*TASK TO COMPLETE:*
Each line below from the one containing "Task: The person" through the one containing "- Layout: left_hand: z" is to be given again exactly, and no line outside that span.

[Records contained in a dataset]

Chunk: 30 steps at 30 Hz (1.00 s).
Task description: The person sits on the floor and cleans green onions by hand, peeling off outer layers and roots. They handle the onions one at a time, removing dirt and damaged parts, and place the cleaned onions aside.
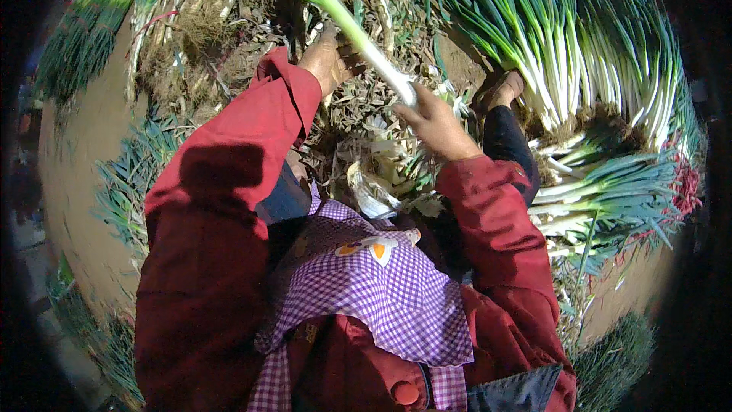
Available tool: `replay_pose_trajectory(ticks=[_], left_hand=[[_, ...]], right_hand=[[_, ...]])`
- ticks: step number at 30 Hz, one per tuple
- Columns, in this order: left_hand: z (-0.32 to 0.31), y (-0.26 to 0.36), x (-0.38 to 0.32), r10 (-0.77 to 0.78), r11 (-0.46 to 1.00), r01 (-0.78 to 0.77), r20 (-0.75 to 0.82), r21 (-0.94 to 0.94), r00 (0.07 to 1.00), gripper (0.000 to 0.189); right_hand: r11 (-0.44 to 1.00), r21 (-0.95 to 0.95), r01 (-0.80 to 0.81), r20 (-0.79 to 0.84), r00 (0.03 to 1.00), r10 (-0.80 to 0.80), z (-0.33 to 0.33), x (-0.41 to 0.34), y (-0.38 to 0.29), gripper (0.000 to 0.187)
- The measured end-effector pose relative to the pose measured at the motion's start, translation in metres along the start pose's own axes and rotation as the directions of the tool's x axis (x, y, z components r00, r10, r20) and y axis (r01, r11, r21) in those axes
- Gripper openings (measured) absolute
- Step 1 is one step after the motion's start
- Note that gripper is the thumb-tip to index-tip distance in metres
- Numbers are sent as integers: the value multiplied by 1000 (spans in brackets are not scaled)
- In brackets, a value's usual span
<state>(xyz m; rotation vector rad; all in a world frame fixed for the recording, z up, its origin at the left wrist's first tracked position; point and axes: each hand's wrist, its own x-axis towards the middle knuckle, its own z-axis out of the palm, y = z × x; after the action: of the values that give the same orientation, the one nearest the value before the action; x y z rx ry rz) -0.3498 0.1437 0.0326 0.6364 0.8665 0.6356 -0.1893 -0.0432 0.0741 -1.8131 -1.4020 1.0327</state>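
Note:
My right hand (pixel 437 123) grips the white root end of a large green onion stalk (pixel 366 40). The stalk slants up and to the left, its green leaves spreading near the top edge of the view. Beside the middle of that stalk is my left hand (pixel 329 63), its fingers curled and partly in shadow. Whether it touches the stalk or holds anything I cannot tell. Below both hands lies a heap of dry leaves and peeled skins (pixel 360 103). Pale peeled layers (pixel 377 183) are piled nearer my lap.
Cleaned green onions (pixel 549 57) lie in rows at the right, above another pile (pixel 606 194) beside red ties (pixel 683 186). Untrimmed, rooty stalks (pixel 189 34) lie at upper left, near a green bundle (pixel 86 40). A dark-clothed leg (pixel 509 137) extends beside my right hand.

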Motion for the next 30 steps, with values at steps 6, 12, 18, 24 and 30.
replay_pose_trajectory(ticks=[6, 12, 18, 24, 30], left_hand=[[1, 8, -27, -132, 981, 102, 187, 165, 973, 33], [21, 2, -51, -325, 913, 251, 202, 321, 924, 36], [41, 22, -87, -280, 936, 196, 282, 293, 917, 36], [51, 17, -106, -413, 862, 143, 512, 486, 753, 32], [43, 30, -118, -520, 816, 44, 699, 576, 492, 39]], right_hand=[[953, -184, 242, -411, 862, -298, -137, -76, 68, 48], [909, -298, -292, -717, 697, -12, -333, -80, 174, 44], [754, -639, 151, -488, 678, -549, -254, 72, 105, 36], [946, -176, 272, 15, 962, -274, -12, 172, -31, 36], [982, -191, 5, 149, 989, 25, 159, 224, -15, 54]])
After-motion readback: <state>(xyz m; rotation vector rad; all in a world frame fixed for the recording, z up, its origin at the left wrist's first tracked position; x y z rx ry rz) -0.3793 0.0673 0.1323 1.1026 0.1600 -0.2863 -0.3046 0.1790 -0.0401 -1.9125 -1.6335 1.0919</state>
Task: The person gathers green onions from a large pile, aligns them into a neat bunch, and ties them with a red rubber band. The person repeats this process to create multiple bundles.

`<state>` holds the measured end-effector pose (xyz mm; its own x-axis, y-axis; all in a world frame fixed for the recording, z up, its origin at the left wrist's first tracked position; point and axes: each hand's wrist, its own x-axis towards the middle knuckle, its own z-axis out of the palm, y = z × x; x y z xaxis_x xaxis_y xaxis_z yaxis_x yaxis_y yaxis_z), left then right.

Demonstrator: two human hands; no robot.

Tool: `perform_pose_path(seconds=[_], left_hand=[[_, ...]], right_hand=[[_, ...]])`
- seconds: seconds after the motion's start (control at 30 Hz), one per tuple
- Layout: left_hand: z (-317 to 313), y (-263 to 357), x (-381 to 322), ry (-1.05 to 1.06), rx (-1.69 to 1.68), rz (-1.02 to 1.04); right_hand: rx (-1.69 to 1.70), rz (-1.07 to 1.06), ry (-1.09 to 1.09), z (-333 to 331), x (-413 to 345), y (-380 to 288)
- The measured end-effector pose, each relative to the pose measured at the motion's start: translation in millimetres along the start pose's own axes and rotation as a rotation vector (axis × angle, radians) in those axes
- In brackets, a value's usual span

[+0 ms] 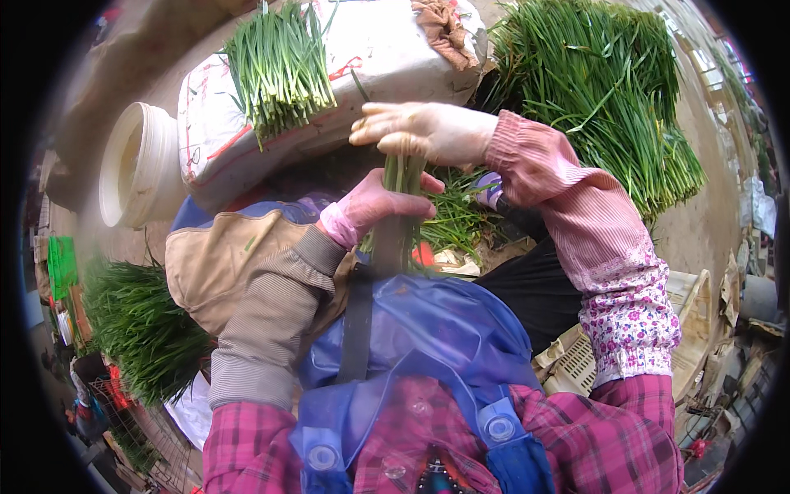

*ANSWER TO THIS PROBLEM:*
Task: The person gathers green onions from a large pile, aligns them into a neat bunch, and ties them with a red rubber band. The person repeats this process to create multiple bundles.

`<state>` holds the measured end-effector pose (xyz mm; its own x-axis, y-axis; all in a world frame fixed for the recording, z up, its origin at the left wrist's first tracked position; point and axes: each hand's wrist, its own x-axis towards the middle knuckle, its own z-axis out of the palm, y = z × x; x y z xaxis_x xaxis_y xaxis_z yaxis_x yaxis_y yaxis_z), left then right.

Demonstrator: two human hands; no robot.

Tool: `perform_pose_path(seconds=[_], left_hand=[[_, ...]], right_hand=[[_, ...]])`
- seconds: seconds after the motion's start (control at 30 Hz), one per tuple
- Layout: left_hand: z (-317 to 313), y (-263 to 357), x (-381 to 322), ry (-1.05 to 1.06), rx (-1.69 to 1.68), rz (-1.02 to 1.04); right_hand: rx (-1.69 to 1.70), rz (-1.07 to 1.06), ry (-1.09 to 1.09), z (-333 to 331), x (-413 to 345), y (-380 to 288)

The exercise has been fully completed.